The center is housed behind Scotts Valley Market at 6001 Butler Lane, in the same building as Bethany’s former psychology master’s program, which Simpson University agreed to take over in mid-August with full accreditation following Bethany’s closure.
The two-year master’s program remains intact and has 31 students, with a capacity of 40.
“For our students to wait out the accreditation was a miracle unto itself,” Carboni said.
Having them close at hand is a boon for the counseling center, Carboni said. All the second-year students are required to have traineeships in the community, and some will work at the counseling center.
In fact, Place of Refuge was founded partly with financial help from former Bethany students who supplied the $1,000 needed to file for the chapter’s nonprofit 501c3 status, which was approved recently.
The center’s four counseling rooms are furnished with couches and chairs from the former center near Bethany’s campus, as well as assorted pieces Carboni has purchased from second-hand stores.
Dee Marx-Kelly has joined Carboni as vice president of Place of Refuge.
“I think it’s a great time to start a nonprofit with the services we have,” Marx-Kelly said, noting the many services the county has cut amidst ongoing budget woes.
“We’ll try not to turn people away,” she said.
The center will offer counseling for couples, children, individuals, families and groups. Specific areas in clued psycho-educational classes, parenting, anger management, eating disorder groups, teen groups, depression, anxiety and the like.

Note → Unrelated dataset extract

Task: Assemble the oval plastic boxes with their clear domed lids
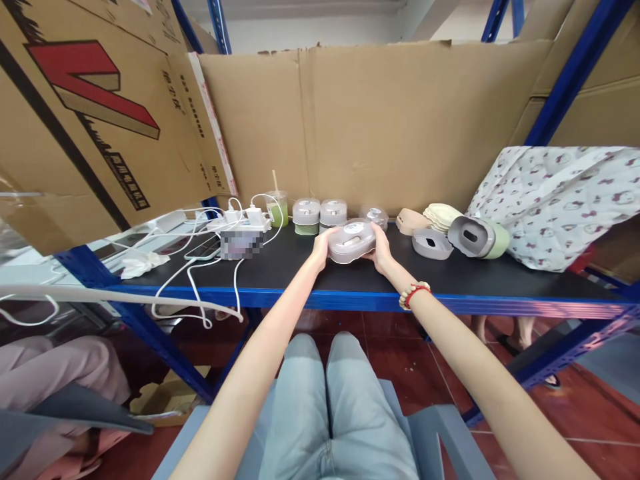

Carboni said the center has a psychiatrist on its board of directors, who will offer some services at the center. She hopes to partner with the local schools to offer services to the community.
The staff includes Carboni, Marx-Kelly and registered interns Linda McCaffrey, Andrew Pflueger, Angela Holleman and Jenny Moore-Trainer.
“We almost weren’t able to pull this off,” Carboni said of the transition from university center to nonprofit.
“They (Bethany leadership) just kind of closed the door when everything blew apart,” Carboni said. “It was ‘can we do it?’ And everything just came together.”